▶ What you need to do
For each line of the listing that contains "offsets", make a copy and return it.

· · · · ·

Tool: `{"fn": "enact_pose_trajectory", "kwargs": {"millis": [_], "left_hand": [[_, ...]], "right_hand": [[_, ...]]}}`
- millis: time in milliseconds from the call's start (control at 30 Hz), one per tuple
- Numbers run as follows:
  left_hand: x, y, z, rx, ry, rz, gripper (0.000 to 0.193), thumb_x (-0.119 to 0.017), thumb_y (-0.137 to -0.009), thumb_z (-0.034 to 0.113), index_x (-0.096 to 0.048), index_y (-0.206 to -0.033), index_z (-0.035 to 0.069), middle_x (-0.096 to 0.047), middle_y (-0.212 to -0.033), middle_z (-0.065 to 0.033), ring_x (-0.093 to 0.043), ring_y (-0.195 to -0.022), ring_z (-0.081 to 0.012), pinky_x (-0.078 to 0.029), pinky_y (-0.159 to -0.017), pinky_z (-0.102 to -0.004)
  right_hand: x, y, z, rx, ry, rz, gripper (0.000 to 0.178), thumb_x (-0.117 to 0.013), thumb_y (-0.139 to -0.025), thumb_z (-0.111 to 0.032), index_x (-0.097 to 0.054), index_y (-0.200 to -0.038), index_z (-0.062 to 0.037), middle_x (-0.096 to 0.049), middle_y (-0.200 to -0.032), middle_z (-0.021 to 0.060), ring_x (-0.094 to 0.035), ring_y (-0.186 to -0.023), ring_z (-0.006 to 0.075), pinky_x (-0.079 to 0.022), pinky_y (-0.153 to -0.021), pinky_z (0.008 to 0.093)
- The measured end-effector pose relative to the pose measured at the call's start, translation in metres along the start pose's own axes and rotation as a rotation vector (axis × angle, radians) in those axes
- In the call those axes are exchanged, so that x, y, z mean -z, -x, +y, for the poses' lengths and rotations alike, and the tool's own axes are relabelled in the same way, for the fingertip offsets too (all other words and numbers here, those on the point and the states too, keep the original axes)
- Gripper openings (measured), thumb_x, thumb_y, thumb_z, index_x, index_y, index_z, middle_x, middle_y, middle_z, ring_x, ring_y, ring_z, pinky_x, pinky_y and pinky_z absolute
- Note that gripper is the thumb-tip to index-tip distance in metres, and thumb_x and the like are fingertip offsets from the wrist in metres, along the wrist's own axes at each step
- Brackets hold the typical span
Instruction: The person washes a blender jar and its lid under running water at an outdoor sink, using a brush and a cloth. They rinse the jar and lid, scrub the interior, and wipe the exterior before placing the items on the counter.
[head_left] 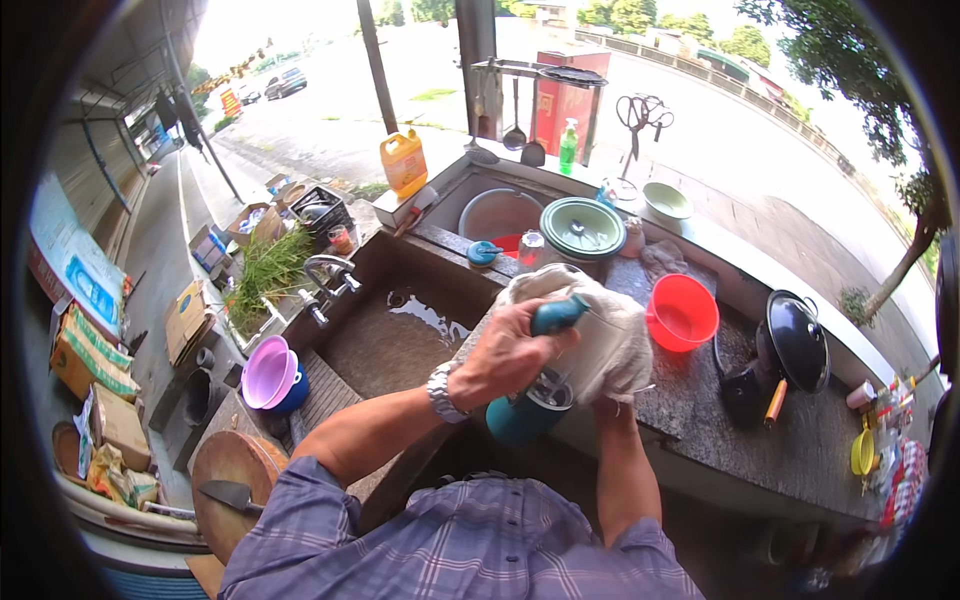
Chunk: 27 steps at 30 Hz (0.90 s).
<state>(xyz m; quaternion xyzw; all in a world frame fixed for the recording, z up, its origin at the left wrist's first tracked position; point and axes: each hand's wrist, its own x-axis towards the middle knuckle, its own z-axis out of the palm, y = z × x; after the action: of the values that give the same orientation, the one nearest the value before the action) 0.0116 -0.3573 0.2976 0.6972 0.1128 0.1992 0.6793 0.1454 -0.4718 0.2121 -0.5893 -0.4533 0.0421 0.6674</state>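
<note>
My left hand [505, 350], with a metal watch on its wrist, is closed around a teal rounded piece [560, 315]. Just below it is a teal container [522, 418] with a silvery metal rim and inside; whether the two pieces are joined cannot be made out. A pale grey-beige cloth [612, 345] hangs bunched in front of me, held up by my right hand, whose fingers are hidden behind it. Only the wrist and forearm on that side show. Both hands are above the counter's front edge, right of the sink [375, 345].
A faucet [328, 285] stands at the sink's left. Lidded bowl [582, 228], red basin [682, 312] and black pan [793, 340] line the counter on the right. Purple basin [268, 370], round chopping board [225, 470] and cleaver [228, 494] are at left.
</note>
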Motion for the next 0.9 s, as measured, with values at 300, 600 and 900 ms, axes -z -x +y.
{"fn": "enact_pose_trajectory", "kwargs": {"millis": [300, 600, 900], "left_hand": [[0.023, -0.008, -0.023, 0.364, 0.423, -0.068, 0.014, -0.068, -0.093, 0.014, -0.060, -0.103, 0.008, -0.040, -0.059, 0.0099, -0.032, -0.045, -0.0011, -0.024, -0.041, -0.0215], [0.034, -0.030, -0.049, 0.385, 0.558, 0.146, 0.014, -0.066, -0.095, 0.018, -0.055, -0.087, 0.013, -0.034, -0.055, 0.0110, -0.030, -0.041, -0.0025, -0.025, -0.039, -0.0218], [-0.018, -0.018, -0.039, 0.049, 0.349, 0.287, 0.016, -0.066, -0.094, 0.011, -0.054, -0.084, 0.010, -0.043, -0.056, 0.0071, -0.036, -0.044, -0.0020, -0.027, -0.040, -0.0216]], "right_hand": [[-0.022, 0.053, 0.074, -0.509, -1.424, -0.196, 0.028, -0.048, -0.103, -0.018, -0.051, -0.126, -0.0024, -0.059, -0.112, 0.0077, -0.060, -0.099, 0.0148, -0.054, -0.085, 0.0312], [-0.005, 0.064, 0.015, -0.233, -0.007, -0.230, 0.025, -0.068, -0.084, -0.020, -0.070, -0.104, -0.0043, -0.070, -0.090, 0.0049, -0.064, -0.081, 0.0116, -0.052, -0.073, 0.0274], [-0.017, 0.104, 0.023, -0.717, -1.140, 0.695, 0.018, -0.057, -0.096, -0.015, -0.063, -0.107, -0.0015, -0.068, -0.095, 0.0068, -0.067, -0.087, 0.0174, -0.057, -0.082, 0.0330]]}}
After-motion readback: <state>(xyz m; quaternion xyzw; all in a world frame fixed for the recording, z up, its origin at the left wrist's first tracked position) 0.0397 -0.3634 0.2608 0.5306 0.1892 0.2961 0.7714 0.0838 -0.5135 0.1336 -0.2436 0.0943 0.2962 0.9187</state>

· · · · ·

▶ Response to this task
- In the call those axes are exchanged, so that x, y, z mean -z, -x, +y, for the poses' lengths and rotations alike, and the tool's own axes are relabelled in the same way, for the fingertip offsets too (all other words and numbers here, those on the point and the states too, keep the original axes)
- Note that gripper is the thumb-tip to index-tip distance in metres, and thumb_x and the like are fingertip offsets from the wrist in metres, along the wrist's own axes at each step

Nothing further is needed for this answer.